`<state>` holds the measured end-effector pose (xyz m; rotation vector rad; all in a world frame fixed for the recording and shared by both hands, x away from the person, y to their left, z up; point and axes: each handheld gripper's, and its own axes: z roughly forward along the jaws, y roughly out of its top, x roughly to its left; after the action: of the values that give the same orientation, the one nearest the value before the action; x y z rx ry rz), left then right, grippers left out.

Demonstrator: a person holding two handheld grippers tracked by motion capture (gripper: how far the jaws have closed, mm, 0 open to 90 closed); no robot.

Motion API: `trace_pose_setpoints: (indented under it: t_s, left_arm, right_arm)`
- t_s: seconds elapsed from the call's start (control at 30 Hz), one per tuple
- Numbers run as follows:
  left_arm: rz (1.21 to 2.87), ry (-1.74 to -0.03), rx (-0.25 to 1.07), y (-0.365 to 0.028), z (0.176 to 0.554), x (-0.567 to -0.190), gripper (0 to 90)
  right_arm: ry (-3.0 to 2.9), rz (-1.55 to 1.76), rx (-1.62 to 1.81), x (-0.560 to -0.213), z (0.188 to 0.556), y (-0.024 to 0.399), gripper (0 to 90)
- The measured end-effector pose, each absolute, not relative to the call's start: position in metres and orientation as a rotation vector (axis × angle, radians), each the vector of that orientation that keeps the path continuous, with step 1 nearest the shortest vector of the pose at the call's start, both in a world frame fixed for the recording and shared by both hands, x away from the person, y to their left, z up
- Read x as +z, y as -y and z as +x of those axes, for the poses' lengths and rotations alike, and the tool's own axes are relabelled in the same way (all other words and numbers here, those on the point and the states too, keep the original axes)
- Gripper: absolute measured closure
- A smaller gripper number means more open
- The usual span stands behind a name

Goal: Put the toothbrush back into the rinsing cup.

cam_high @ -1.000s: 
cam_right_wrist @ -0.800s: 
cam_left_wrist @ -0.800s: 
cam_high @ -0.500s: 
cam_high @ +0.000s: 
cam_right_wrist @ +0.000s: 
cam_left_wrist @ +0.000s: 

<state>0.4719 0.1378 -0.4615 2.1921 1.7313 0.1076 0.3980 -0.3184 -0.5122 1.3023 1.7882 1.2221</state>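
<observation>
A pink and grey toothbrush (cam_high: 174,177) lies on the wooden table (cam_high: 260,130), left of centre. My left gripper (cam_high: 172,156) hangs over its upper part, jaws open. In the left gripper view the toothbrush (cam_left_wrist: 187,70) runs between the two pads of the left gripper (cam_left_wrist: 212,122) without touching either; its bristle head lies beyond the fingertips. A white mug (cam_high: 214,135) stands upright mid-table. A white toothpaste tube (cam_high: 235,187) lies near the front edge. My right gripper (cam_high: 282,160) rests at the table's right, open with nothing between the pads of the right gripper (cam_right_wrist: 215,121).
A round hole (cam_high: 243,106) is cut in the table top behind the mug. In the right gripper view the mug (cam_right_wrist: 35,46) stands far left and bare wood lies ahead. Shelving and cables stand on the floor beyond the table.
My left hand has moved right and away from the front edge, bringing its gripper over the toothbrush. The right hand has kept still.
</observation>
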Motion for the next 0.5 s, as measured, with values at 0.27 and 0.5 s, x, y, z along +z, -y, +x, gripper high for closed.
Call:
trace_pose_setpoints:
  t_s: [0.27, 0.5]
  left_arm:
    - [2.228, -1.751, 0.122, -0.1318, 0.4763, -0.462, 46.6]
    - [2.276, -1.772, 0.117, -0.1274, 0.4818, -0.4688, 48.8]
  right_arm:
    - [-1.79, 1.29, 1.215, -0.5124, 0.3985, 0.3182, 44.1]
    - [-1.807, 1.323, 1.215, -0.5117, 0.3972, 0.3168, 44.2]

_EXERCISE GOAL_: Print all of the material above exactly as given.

_WRITTEN RESPONSE_:
`<state>` holds the measured end-effector pose (xyz m; rotation vector rad; all in a world frame fixed for the recording and shared by both hands, x away from the person, y to their left, z up; point and axes: each handheld gripper's, and its own axes: z roughly forward along the jaws, y roughly out of its top, x roughly to its left; after the action: of the values that give the same orientation, the one nearest the value before the action; x y z rx ry rz), left then right, grippers left out.

Demonstrator: a person holding two handheld grippers tracked by motion capture (gripper: how far the jaws have closed, mm, 0 open to 90 closed); no robot.

Motion API: `trace_pose_setpoints: (indented under it: t_s, left_arm, right_arm)`
- t_s: seconds elapsed from the call's start (control at 30 Hz), one per tuple
- Numbers run as follows:
  left_arm: rz (1.21 to 2.87), ry (-1.74 to -0.03), rx (-0.25 to 1.07), y (-0.365 to 0.028), z (0.176 to 0.554), x (-0.567 to -0.190), gripper (0 to 90)
  right_arm: ry (-3.0 to 2.9), rz (-1.55 to 1.76), rx (-1.62 to 1.81), x (-0.560 to -0.213), z (0.188 to 0.556), y (-0.024 to 0.399), gripper (0 to 90)
- The measured end-effector pose, each absolute, not relative to the call's start: position in metres and orientation as a rotation vector (axis × angle, radians), each the vector of that orientation that keeps the path continuous, with step 1 nearest the shortest vector of the pose at the call's start, both in a world frame fixed for the recording and shared by both hands, x away from the person, y to their left, z up
- Read x as +z, y as -y and z as +x of those axes, for the poses' lengths and rotations alike, and the tool's own axes are relabelled in the same way (all other words and numbers here, those on the point and the states too, keep the original axes)
- Gripper: absolute measured closure
- A smaller gripper number means more open
- The usual span stands behind a name

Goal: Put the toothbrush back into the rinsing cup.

cam_high @ -1.000s: 
cam_right_wrist @ -0.800s: 
cam_left_wrist @ -0.800s: 
cam_high @ -0.500s: 
cam_high @ +0.000s: 
cam_right_wrist @ +0.000s: 
cam_left_wrist @ +0.000s: 

<state>0.4719 0.1378 -0.4615 2.1921 1.7313 0.1076 0.3980 -0.3184 -0.5122 1.3023 1.7882 1.2221</state>
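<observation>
A pink and grey toothbrush (cam_high: 174,177) lies on the wooden table (cam_high: 260,130), left of centre. My left gripper (cam_high: 172,156) hangs over its upper part, jaws open. In the left gripper view the toothbrush (cam_left_wrist: 187,70) runs between the two pads of the left gripper (cam_left_wrist: 212,122) without touching either; its bristle head lies beyond the fingertips. A white mug (cam_high: 214,135) stands upright mid-table. A white toothpaste tube (cam_high: 235,187) lies near the front edge. My right gripper (cam_high: 282,160) rests at the table's right, open with nothing between the pads of the right gripper (cam_right_wrist: 215,121).
A round hole (cam_high: 243,106) is cut in the table top behind the mug. In the right gripper view the mug (cam_right_wrist: 35,46) stands far left and bare wood lies ahead. Shelving and cables stand on the floor beyond the table.
My left hand has moved right and away from the front edge, bringing its gripper over the toothbrush. The right hand has kept still.
</observation>
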Motion for the next 0.5 s, as measured, with values at 0.27 and 0.5 s, x, y, z along +z, -y, +x, gripper high for closed.
Call:
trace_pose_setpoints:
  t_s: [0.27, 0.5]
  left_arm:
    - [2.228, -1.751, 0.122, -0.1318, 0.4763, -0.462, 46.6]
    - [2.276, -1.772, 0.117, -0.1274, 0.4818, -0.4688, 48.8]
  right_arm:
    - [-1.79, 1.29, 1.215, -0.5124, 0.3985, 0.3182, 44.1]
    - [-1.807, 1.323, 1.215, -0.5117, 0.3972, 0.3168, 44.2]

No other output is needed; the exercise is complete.